Lecture 12 Flashcards
When does endogeneity occur?
When the x term is correlated with the error term
When could cov(x,u) =/0 arise?
- omitted variables
- simultaneity, so dependent and independent are determined simultaneously, so there is a feedback loop - like price n quantity in Supply and Demand diagrams
- measurement error means observed x deviates from true x, which might cause correlation with u
Example of simultaneity
Let’s say we want to see if gov spending causes less unemployment
- but gov often spends more in areas with higher unemployment
- therefore unemployment itself influences gov spending
- thus, if we ignore reverse causality, could misinterpret the correlation, like seeing higher spending and unemployment which indicates a positive correlation - misleading.
Unbiasedness does not mean consistency
Unbiasedness applies to small samples, so an estimator is unbiased if on average it hits the true value of the parameter in repeated samples. E[u|x] = 0
Consistency applies to large samples, so estimator is consistent if as the sample size grows infinitely large, estimates converge to true value. Cov(x,u) = 0
SLR.4 implies cov(x,u) = 0, but not vice versa
Whats the basic idea of instrumental variables
Introduce a 3rd variable z, which affects x but not u, helps isolate the variation in x which is exogenous to u
IV assumptions
- consider yi = B0 + B1Xi + ui, where cov(u,x) is not 0
- cov(zi,ui) = 0, condition here is theoretical and cant be tested as it depends on ui - which is unobservable
- cov(zi,xi) is not 0
Basically z is unrelated to u, and z affects yi only through xi
How to test for instrument relevance
Xi = pi0 + pi1zi + vi
Since pi1 = cov(zi,xi)/var(zi), we MUST test relevance
Perform t tests
- H0: pi1 = 0
- H1: pi1 is not 0
IV estimator, B1
B1 = Cov(zi,yi)/cov(zi,xi), then divide top and bottom by var(zi)
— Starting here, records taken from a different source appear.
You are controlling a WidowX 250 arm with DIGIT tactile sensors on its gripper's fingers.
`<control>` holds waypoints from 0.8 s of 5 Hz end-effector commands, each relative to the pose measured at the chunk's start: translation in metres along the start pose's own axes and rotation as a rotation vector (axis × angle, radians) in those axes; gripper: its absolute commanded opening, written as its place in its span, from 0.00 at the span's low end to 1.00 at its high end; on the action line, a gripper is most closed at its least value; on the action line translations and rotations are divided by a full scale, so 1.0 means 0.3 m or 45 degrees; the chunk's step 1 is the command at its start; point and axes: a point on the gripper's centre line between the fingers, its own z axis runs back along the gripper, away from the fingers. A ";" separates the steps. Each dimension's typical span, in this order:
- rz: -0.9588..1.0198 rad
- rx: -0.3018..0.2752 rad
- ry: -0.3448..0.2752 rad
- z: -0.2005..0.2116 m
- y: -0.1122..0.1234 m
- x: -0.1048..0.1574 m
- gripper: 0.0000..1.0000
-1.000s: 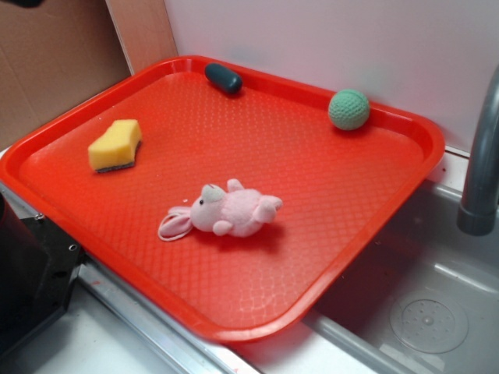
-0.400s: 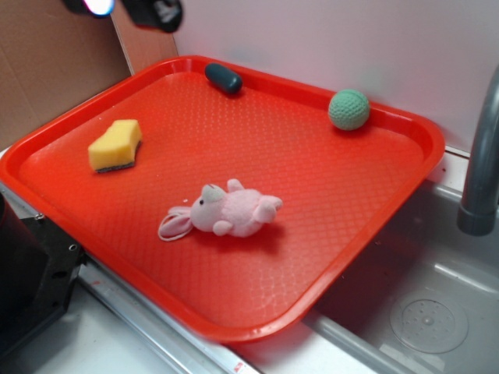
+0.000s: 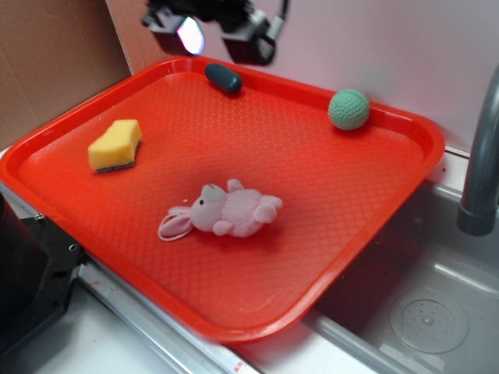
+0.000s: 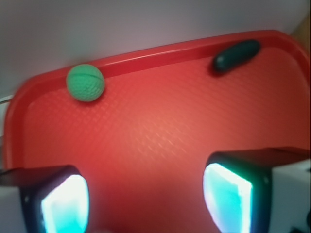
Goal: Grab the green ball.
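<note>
Green ball sits at the far edge of the red tray, tucked against the raised rim near the right-hand back corner; in the wrist view it shows upper left, again hard by the rim. Knitted surface — likely light, soft, a bit compressible, with yarn that should give the pads some bite; being round, it may roll if nudged off-centre. Best hold, by my reckoning: across its middle, fingers straddling the widest part, one of them needing to slip between ball and rim, where room looks tight. Gripper hangs high over the back-left of the tray, jaws spread wide with nothing between them, well apart from the ball. Tray floor is textured plastic with a shallow lip. Dark teal capsule lies near the back rim just below the gripper; yellow sponge to the left, pink plush bunny mid-tray — both clear of the ball. White wall behind; grey faucet and sink to the right.
</note>
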 end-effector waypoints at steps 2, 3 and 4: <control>-0.144 -0.103 -0.070 -0.230 -0.174 0.209 1.00; -0.173 -0.054 -0.048 -0.305 -0.194 0.238 1.00; -0.153 -0.028 -0.030 -0.344 -0.189 0.253 1.00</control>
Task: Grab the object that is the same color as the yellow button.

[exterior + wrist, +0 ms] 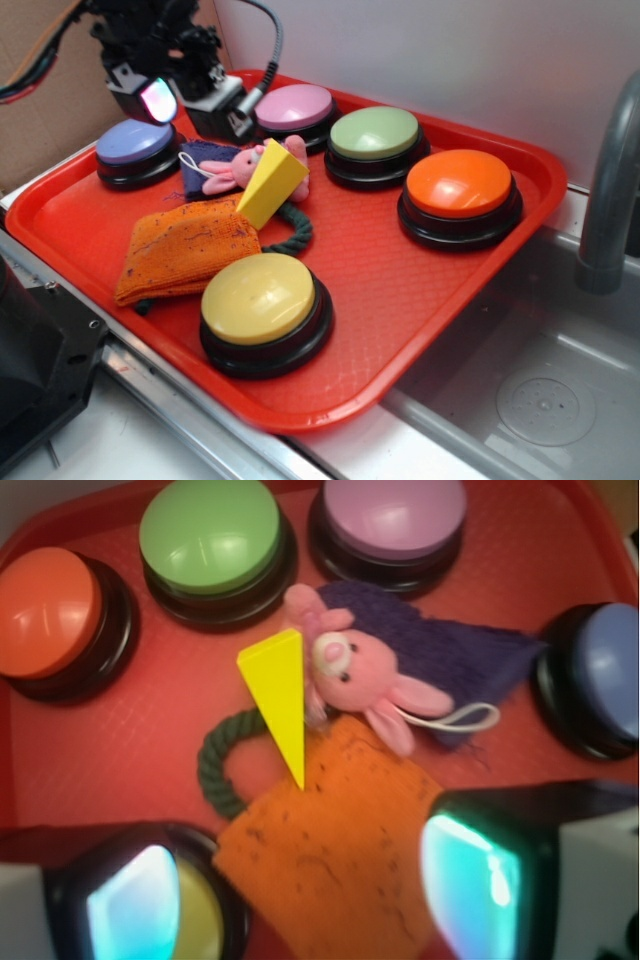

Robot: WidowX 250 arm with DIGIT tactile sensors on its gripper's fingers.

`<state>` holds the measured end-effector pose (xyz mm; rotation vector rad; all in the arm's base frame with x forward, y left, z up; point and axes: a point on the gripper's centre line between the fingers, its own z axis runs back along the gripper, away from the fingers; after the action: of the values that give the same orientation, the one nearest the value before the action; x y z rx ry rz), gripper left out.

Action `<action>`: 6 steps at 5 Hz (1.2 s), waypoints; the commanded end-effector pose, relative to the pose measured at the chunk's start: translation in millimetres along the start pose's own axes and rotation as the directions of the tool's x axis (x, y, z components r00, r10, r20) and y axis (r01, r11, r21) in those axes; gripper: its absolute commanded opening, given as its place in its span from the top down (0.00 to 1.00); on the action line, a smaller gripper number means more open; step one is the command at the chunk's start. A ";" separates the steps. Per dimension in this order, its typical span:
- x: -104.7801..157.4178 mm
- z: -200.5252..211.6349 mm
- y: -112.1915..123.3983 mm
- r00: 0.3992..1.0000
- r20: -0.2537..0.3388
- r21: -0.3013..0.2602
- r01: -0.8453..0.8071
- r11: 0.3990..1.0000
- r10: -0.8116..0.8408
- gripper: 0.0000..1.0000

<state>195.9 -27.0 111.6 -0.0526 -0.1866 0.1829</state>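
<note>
The object, a small yellow wedge, leans on a pink plush bunny in the middle of the red tray. The yellow button stands at the tray's front edge; in the wrist view only a sliver of the yellow button shows behind my left finger. My gripper hangs open above the tray's back left corner, clear of the wedge. Nothing is held between its fingers; the orange cloth lies far below them.
The orange cloth, a dark green rope loop and a purple cloth crowd around the wedge. Orange, green, pink and blue buttons ring the tray. A sink basin and faucet lie to the right.
</note>
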 end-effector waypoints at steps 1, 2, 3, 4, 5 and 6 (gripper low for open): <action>18.9 -43.2 -10.6 1.000 0.005 -0.057 0.021 0.998 -0.020 0.00; 21.4 -55.9 -11.9 1.000 -0.006 -0.028 0.015 1.000 -0.015 0.00; 22.1 -63.3 -14.7 1.000 -0.008 -0.035 0.000 0.999 0.000 0.69; 20.9 -68.2 -17.5 1.000 -0.020 -0.025 -0.002 1.000 0.001 1.00; 21.2 -73.5 -20.2 1.000 -0.020 -0.004 0.000 1.000 0.000 1.00; 21.4 -74.8 -20.9 1.000 -0.020 0.010 -0.015 1.000 0.015 1.00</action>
<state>226.0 -44.0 37.8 -0.0356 -0.1369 0.1985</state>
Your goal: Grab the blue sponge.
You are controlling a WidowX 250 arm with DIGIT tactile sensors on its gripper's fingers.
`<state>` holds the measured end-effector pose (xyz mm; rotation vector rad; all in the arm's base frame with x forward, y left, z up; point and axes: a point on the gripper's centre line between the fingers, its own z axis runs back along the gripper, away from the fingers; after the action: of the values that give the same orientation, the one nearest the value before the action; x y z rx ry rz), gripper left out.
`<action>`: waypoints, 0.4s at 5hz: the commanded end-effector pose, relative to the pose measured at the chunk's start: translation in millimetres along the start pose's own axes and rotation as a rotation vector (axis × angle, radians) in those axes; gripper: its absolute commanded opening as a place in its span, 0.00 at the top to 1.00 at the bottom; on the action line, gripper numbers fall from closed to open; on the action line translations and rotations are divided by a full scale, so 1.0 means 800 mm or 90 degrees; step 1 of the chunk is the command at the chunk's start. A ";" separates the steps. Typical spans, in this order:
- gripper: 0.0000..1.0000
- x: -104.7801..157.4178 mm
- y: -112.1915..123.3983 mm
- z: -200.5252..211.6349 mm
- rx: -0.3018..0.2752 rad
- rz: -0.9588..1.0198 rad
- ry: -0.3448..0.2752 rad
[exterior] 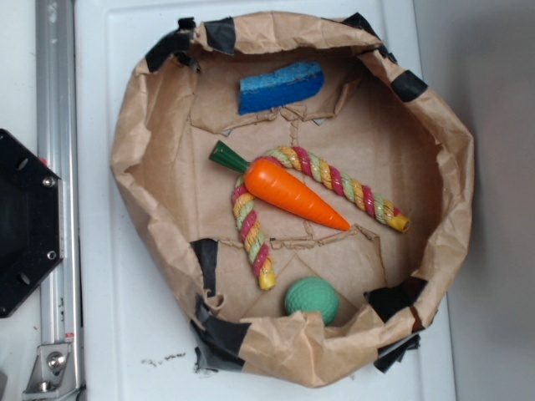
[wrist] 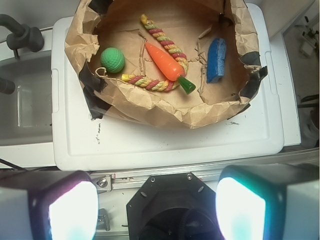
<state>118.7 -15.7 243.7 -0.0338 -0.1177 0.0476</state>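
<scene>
The blue sponge (exterior: 280, 86) lies flat near the far wall of a brown paper basin (exterior: 456, 167). In the wrist view the blue sponge (wrist: 216, 60) sits at the right inside the paper basin (wrist: 150, 107). My gripper (wrist: 157, 207) hangs well back from the basin, over the black robot base (wrist: 170, 210). Its two pale fingers (wrist: 240, 210) stand wide apart with nothing between them. The gripper does not show in the exterior view.
An orange carrot (exterior: 288, 189) lies over a striped rope toy (exterior: 334, 180) in the basin's middle. A green ball (exterior: 312, 299) rests near the front wall. The basin stands on a white lid (exterior: 134, 326). A metal rail (exterior: 57, 200) runs along the left.
</scene>
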 end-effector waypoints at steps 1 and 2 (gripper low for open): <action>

- gives you slope coefficient estimator from the reduced form divided by the slope coefficient estimator from the first stage
B1^ = OLS estimator, but with z instead of x
Special case of IV: Wald Estimator
When the instrument z is binary:
- E[yi|zi=1] = B0 + B1E[xi|zi=1]
- E[yi|zi=0] = B0 + B1E[xi|zi=0]
E[yi|zi=1] - E[yi|zi=0] = B1(E[xi|zi=1] - E[xi|zi=0])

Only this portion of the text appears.